Merryweather said private sector companies are eager to invest in wheat breeding, but how quickly they enter the market will hinge on a few key factors.

To attract private sector investment, Canada must strengthen its existing plant breeders rights legislation and adopt provisions contained in UPOV 91, he said.

Among other things, the UPOV 91 agreement proposes that plant breeders’ rights be extended to 20 years from 15.

Merryweather also stressed the importance of public-private partnerships, which would allow private companies and publicly funded breeding programs to share information, genetic material and plant breeding expertise.

Garth Patterson, executive director of the Western Grains Research Foundation, agreed that investment is the key to maintaining a healthy wheat industry and increasing producer profits from wheat.

The best way to ensure adequate investment is to build partnerships that involve producers, government and private sector plant breeding companies.

“We think that Canada is falling behind in what research,” Patterson said. “In order for us to be sustainable in western Canadian crop production, we need oilseeds, cereals, pulses and special crops all to be profitable for producers. Otherwise, we get (deviations) in the rotation that can affect our sustainability.”

Patterson said Canada invests $20 million a year in wheat variety development, compared to an estimated $80 million in Australia.

Canada’s canola industry spends $65 to $80 million a year on varietal development.
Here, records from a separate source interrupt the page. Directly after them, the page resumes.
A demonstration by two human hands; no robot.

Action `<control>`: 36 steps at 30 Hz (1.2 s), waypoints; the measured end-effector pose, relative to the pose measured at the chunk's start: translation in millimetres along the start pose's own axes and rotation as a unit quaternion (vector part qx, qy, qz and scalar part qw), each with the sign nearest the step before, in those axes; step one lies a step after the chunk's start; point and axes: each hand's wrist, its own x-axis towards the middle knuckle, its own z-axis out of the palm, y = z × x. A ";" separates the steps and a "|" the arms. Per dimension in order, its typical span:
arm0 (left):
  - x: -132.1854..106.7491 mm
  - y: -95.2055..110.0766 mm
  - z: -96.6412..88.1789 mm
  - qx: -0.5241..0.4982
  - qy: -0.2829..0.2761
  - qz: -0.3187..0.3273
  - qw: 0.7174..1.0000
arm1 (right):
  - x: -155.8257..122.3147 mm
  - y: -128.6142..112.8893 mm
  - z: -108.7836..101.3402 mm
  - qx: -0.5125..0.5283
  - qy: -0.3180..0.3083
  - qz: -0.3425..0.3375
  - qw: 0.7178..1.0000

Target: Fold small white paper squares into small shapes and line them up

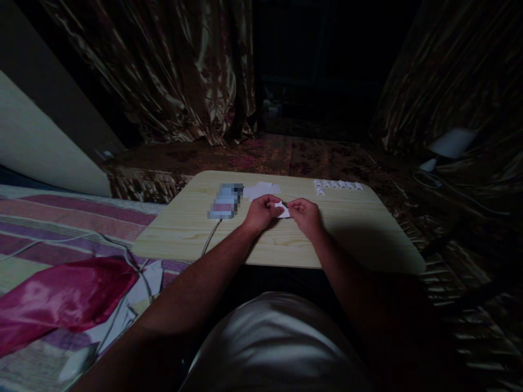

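Observation:
Over the middle of a light wooden table (180, 239), a small piece of folded white paper (283, 209) is between my two hands. My left hand (263, 210) pinches its left side between thumb and fingers. On its right edge, the fingertips of my right hand (305, 215) are closed. Just beyond my left hand lie several loose white paper sheets (259, 190). Toward the far right of the table, several small folded white paper pieces (337, 184) sit in a row, with one piece (320, 191) in front of them.
A blurred-out phone (224, 202) with a white cable (210, 238) lies at the table's left. Left of the table are a striped bedspread (44, 218) and a shiny magenta cloth (69, 294). Curtains (196, 65) hang behind. A white lamp (452, 142) stands at the right.

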 end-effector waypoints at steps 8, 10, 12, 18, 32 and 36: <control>-0.1 1.8 0.0 0.027 -0.008 0.016 0.999 | 0.0 -1.6 -2.0 0.004 -0.002 0.013 1.000; -0.3 1.8 0.0 0.028 -0.008 0.015 0.999 | 0.1 -1.4 -2.1 0.007 -0.003 0.017 1.000; -0.5 1.3 -0.1 0.023 -0.009 0.014 1.000 | 0.1 -1.4 -2.1 0.009 -0.007 0.020 1.000; -1.2 1.3 -0.2 0.010 -0.004 0.007 1.000 | -1.0 -4.1 -1.9 0.001 -0.015 0.022 1.000; -2.0 4.5 2.5 0.019 0.016 0.023 0.999 | -2.2 -5.9 2.0 -0.036 -0.008 0.008 0.999; -2.7 4.8 2.8 0.030 0.022 0.028 0.999 | -1.1 -0.9 2.8 -0.042 -0.008 -0.012 0.999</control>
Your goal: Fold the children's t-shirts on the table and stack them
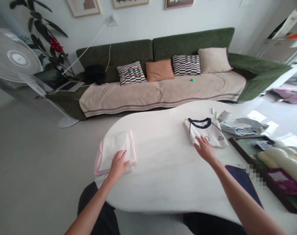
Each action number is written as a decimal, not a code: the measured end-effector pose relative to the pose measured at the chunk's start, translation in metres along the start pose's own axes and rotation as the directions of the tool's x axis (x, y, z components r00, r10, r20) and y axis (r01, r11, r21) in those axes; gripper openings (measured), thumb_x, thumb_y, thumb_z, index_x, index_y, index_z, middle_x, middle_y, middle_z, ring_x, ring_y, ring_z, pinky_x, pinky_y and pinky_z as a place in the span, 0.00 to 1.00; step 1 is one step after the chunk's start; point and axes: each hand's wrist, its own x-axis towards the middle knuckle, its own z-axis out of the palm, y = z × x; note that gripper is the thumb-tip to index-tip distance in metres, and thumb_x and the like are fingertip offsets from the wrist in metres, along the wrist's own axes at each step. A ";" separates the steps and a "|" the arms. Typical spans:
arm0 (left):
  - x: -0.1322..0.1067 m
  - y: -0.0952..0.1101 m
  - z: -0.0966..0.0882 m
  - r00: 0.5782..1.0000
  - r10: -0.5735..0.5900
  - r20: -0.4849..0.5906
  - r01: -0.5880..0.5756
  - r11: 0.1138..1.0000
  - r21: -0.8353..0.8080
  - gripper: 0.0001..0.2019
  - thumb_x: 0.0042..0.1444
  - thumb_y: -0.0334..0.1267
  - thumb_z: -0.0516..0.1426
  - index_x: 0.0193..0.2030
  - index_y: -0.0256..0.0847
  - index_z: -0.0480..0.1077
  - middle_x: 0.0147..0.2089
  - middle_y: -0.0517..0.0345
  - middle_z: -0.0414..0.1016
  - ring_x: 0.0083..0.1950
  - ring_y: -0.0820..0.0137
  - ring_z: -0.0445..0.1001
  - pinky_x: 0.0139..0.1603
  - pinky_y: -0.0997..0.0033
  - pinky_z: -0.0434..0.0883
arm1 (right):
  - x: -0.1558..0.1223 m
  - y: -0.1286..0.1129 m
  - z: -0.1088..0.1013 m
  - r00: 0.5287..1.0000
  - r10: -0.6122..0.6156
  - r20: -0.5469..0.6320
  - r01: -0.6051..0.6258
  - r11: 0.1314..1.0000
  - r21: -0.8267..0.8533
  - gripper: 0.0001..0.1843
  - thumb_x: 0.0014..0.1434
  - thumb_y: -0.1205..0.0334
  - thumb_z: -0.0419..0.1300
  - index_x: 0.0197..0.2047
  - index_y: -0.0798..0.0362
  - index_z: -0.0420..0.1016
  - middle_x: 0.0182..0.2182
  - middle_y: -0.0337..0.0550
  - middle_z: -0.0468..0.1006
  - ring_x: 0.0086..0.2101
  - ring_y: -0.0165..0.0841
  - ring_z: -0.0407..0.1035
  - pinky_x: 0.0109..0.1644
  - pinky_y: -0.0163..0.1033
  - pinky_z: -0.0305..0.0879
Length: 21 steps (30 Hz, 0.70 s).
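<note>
On the left end of the white table (160, 182) lies a flat folded stack of white and pink cloth (116, 143). My left hand (119, 164) is at the stack's near right part, fingers stretched out and apart. Farther right, a folded white T-shirt (213, 132) with a dark collar and a small dark badge lies flat. My right hand (204, 148) is over its near left part, fingers spread. Neither hand grips anything. Whether the palms press on the cloth or hover just above it I cannot tell.
Right of the T-shirt lie a crumpled plastic bag (243, 125), a dark-rimmed tray (246, 153) of mixed items and a dark blue flat item (245, 184). Beyond the table stands a green sofa (126, 52) with several cushions. A white fan (18, 58) stands at the left.
</note>
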 end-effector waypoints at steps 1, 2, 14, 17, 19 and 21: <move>-0.006 -0.016 -0.007 1.000 0.002 0.023 -0.004 0.998 0.071 0.21 0.50 0.35 0.55 0.53 0.38 0.64 0.55 0.45 0.62 0.57 0.56 0.59 0.56 0.54 0.60 | -0.015 -0.023 -0.001 0.998 -0.054 -0.014 0.055 0.997 0.062 0.23 0.59 0.56 0.44 0.55 0.55 0.62 0.54 0.58 0.62 0.56 0.48 0.53 0.53 0.58 0.55; -0.011 -0.028 -0.011 0.999 0.014 0.048 -0.019 0.993 0.113 0.21 0.50 0.37 0.56 0.53 0.39 0.64 0.56 0.46 0.62 0.57 0.56 0.59 0.56 0.55 0.60 | -0.032 -0.046 0.000 0.994 -0.109 -0.012 0.109 0.986 0.130 0.21 0.58 0.57 0.46 0.52 0.56 0.65 0.53 0.58 0.64 0.55 0.46 0.55 0.54 0.54 0.56; 0.020 -0.028 -0.047 0.986 -0.121 -0.116 0.132 0.987 0.092 0.15 0.58 0.38 0.47 0.43 0.34 0.70 0.41 0.47 0.74 0.42 0.65 0.72 0.44 0.68 0.65 | -0.181 -0.203 -0.016 0.961 -0.200 0.191 0.053 0.813 0.580 0.15 0.56 0.63 0.51 0.46 0.53 0.69 0.50 0.54 0.68 0.54 0.38 0.58 0.52 0.44 0.60; 0.021 0.011 -0.069 0.991 0.080 -0.106 -0.063 0.986 0.156 0.14 0.59 0.38 0.46 0.43 0.38 0.70 0.38 0.49 0.75 0.41 0.64 0.72 0.51 0.60 0.59 | -0.180 -0.198 -0.031 0.978 -0.149 0.147 0.035 0.810 0.585 0.15 0.56 0.63 0.50 0.47 0.52 0.68 0.50 0.52 0.68 0.53 0.37 0.60 0.53 0.45 0.59; 0.004 0.049 -0.072 0.964 0.264 -0.011 -0.259 0.952 0.164 0.13 0.59 0.37 0.46 0.42 0.41 0.70 0.39 0.51 0.75 0.42 0.65 0.71 0.58 0.55 0.51 | -0.175 -0.191 -0.039 0.988 -0.104 0.115 0.019 0.820 0.572 0.15 0.57 0.62 0.49 0.47 0.52 0.68 0.50 0.51 0.68 0.53 0.37 0.61 0.54 0.45 0.58; -0.026 0.087 -0.061 0.907 0.394 0.151 -0.410 0.907 0.095 0.13 0.60 0.37 0.45 0.44 0.42 0.69 0.42 0.53 0.75 0.43 0.66 0.71 0.59 0.54 0.49 | -0.172 -0.181 -0.043 0.994 -0.057 0.090 -0.002 0.835 0.551 0.16 0.57 0.61 0.49 0.48 0.52 0.67 0.50 0.51 0.69 0.52 0.37 0.61 0.55 0.45 0.58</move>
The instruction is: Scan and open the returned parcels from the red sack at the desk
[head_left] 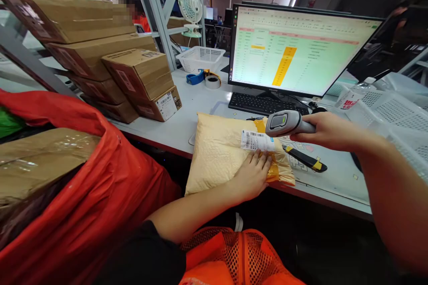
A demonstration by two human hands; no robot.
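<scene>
A padded cream mailer (217,151) lies at the desk's front edge, its near side jutting past it. My left hand (254,171) rests flat on the mailer, fingers spread just below a white shipping label (257,140). Brown-yellow tape runs along the mailer's right part. In my right hand (323,129) is a grey barcode scanner (286,123), held above the label with its head toward the left. My fingers wrap its handle. A black and yellow utility knife (305,158) lies on the desk right of the mailer, beneath my right hand.
Stacked cardboard boxes (133,75) stand on the left, above a red sack (110,187) holding parcels. A monitor (297,49) and keyboard (249,103) sit behind the mailer. A tape dispenser (197,78), white basket (202,57) and fan (190,4) are farther back. Perforated baskets (401,111) and a bottle (354,93) stand right.
</scene>
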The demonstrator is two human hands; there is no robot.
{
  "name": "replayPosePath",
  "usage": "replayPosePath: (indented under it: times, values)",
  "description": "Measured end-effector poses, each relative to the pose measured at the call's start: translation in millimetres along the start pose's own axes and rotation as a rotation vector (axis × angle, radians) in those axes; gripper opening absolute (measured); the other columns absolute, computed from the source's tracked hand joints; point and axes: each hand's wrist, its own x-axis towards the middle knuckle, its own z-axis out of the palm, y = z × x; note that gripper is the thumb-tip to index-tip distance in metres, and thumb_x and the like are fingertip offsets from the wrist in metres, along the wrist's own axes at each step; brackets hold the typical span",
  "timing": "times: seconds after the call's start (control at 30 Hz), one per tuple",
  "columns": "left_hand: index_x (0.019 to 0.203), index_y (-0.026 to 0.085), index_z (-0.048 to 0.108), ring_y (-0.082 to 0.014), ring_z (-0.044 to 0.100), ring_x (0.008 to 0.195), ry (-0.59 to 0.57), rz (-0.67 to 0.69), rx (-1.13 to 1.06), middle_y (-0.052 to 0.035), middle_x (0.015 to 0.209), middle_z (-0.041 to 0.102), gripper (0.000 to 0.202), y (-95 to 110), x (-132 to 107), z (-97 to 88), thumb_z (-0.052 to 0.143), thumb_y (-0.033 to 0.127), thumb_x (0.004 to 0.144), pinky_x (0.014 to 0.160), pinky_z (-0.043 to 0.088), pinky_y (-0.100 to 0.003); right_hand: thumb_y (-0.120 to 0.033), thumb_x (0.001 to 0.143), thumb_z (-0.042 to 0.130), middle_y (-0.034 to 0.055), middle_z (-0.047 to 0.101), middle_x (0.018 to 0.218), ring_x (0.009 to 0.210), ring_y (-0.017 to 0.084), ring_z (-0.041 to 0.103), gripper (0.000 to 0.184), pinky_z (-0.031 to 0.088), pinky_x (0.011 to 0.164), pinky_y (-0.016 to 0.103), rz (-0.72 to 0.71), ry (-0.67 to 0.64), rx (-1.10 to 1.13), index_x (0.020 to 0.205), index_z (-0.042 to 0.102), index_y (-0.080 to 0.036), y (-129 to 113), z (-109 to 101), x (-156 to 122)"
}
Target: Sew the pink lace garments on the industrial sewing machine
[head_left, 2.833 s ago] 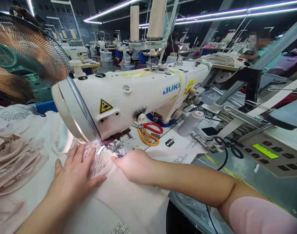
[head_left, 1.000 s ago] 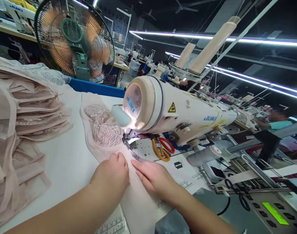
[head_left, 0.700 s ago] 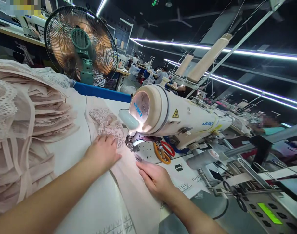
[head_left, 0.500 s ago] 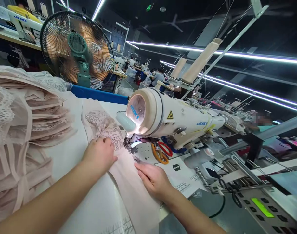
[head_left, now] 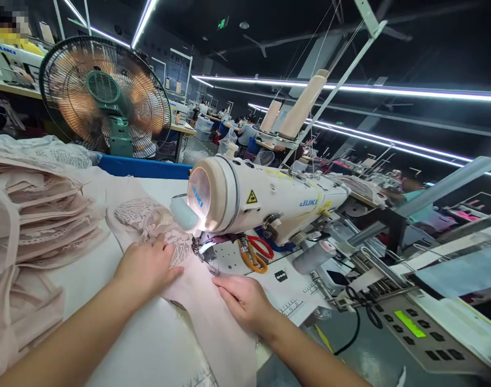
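A pale pink garment piece with lace (head_left: pixel 213 322) runs under the presser foot (head_left: pixel 197 248) of a white JUKI sewing machine (head_left: pixel 253 199) and hangs toward me. My left hand (head_left: pixel 146 269) presses on its lace part just left of the foot, fingers curled into the cloth and thumb stretched toward the seam. On the near right side, my right hand (head_left: pixel 245 303) pinches the cloth's edge between thumb and forefinger, a little in front of the foot. The machine's lamp lights the stitching spot. Exactly where the needle meets the cloth is too small to make out.
Stacked pink lace pieces (head_left: pixel 48 215) lie at the left. Orange-handled and red-handled tools (head_left: pixel 255 255) rest beside the needle plate. A grey thread cone (head_left: pixel 316 255) and control panel (head_left: pixel 414 328) are at the right. A large fan (head_left: pixel 104 97) stands behind; other people sit further back.
The whole view has shifted, so the machine and fan appear further left and slightly lower. Both hands keep nearly the same hold on the cloth near the foot.
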Motion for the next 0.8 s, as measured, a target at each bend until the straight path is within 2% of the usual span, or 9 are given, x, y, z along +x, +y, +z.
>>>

Patterson said the WGRF would like to see Canada’s total investment in wheat breeding quadruple to $80 million a year, which would include investments by private companies, public funding and producer contributions through agencies such as the WGRF.

“We need to increase investment in wheat breeding,” he said.

“We’ve said that $80 to $100 million is needed annually in varietal development research and we think the best way to do that is through public-producer-private partnerships (because) certainly we don’t have the capacity as producers to increase our investment to that level.”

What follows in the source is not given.